Member of the Canadian Parliament for Oxford
- In office 1974–1993
- Preceded by: Wally Nesbitt
- Succeeded by: John Finlay

Personal details
- Born: June 18, 1926 Woodstock, Ontario, Canada
- Died: January 1, 2011 (aged 84) Tavistock, Ontario, Canada
- Party: Progressive Conservative

= Bruce Halliday (politician) =

Canadian politician (1926–2011)

Bruce Halliday MD CCFP (June 18, 1926 - January 1, 2011) was a Canadian physician and federal politician.

==History==

Born in Woodstock, Ontario, Halliday was a physician before being elected to the House of Commons of Canada from the Ontario riding of Oxford in the 1974 federal election.

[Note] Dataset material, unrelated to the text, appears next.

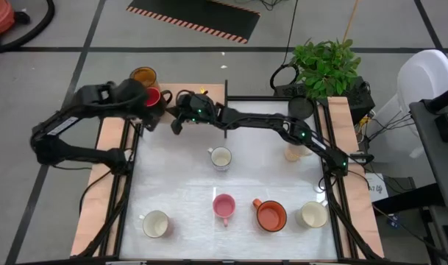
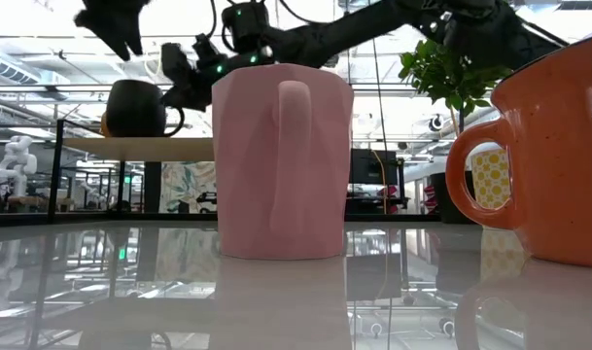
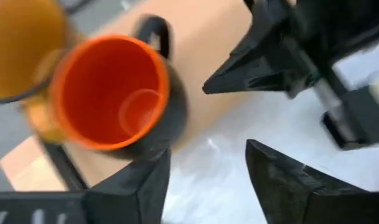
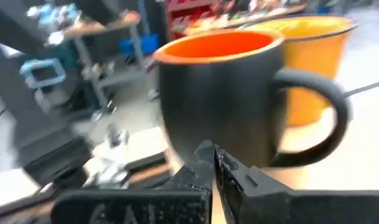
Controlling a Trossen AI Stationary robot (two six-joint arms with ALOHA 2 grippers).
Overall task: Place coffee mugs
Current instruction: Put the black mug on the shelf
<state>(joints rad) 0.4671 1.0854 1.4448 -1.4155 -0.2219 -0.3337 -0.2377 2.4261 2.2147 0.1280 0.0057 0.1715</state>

Halliday spent his early years in Ottawa, graduating from Lisgar Collegiate Institute, prior to completing medical studies at the Faculty of Medicine, University of Toronto. He was a family physician in Tavistock, Ontario for twenty-two years, prior to being elected to the House of Commons in 1974.

A Progressive Conservative, he was re-elected four times in 1979, 1980, 1984, and 1988. He did not stand for re-election in 1993. When the Conservatives were in Opposition, he was Critic for Fitness and Amateur Sport. During the 1984–1993 period, when the Conservatives were in government, his primary parliamentary role was as Chair of the House of Commons Standing Committee on Human Rights and the Status of Disabled Persons.

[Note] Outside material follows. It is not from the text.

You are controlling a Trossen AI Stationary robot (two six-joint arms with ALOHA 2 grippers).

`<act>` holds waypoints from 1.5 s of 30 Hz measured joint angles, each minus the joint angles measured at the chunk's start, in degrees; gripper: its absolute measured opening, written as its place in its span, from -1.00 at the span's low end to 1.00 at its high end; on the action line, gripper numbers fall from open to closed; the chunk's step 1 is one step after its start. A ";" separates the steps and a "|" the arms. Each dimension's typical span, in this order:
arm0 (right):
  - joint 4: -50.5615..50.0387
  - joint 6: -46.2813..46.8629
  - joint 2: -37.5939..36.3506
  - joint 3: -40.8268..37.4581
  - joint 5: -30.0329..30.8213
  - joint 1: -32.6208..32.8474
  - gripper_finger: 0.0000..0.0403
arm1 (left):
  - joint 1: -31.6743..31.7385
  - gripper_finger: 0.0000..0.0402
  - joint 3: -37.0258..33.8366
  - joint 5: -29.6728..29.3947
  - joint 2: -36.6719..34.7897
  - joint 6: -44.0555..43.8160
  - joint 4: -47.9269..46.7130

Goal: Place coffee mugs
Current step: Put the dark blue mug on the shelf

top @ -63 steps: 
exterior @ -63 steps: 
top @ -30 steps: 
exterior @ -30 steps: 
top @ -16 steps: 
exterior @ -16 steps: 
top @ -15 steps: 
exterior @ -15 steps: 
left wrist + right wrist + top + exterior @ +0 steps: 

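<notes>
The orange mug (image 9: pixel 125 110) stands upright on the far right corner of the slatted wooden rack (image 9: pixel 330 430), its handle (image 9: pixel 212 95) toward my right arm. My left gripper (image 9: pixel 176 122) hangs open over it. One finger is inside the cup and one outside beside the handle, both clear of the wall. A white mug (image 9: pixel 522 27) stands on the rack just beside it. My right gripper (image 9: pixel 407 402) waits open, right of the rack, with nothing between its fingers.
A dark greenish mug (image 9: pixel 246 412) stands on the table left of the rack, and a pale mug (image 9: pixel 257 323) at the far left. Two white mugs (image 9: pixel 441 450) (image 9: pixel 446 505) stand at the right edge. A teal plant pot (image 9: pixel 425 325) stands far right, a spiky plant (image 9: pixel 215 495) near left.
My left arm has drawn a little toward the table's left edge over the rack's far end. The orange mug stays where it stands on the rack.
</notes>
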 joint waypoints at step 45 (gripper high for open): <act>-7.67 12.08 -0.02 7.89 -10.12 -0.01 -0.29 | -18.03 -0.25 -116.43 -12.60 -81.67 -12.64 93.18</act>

After retiring from office in 1993, he was active with the World Crokinole Championships in his hometown of Tavistock, Ontario. He was the 2004 recipient of the Distinguished Service Award from the Canadian Association of Former Parliamentarians. He was also inducted into the Terry Fox Hall of Fame.

Halliday died on January 1, 2011, at the age of 84.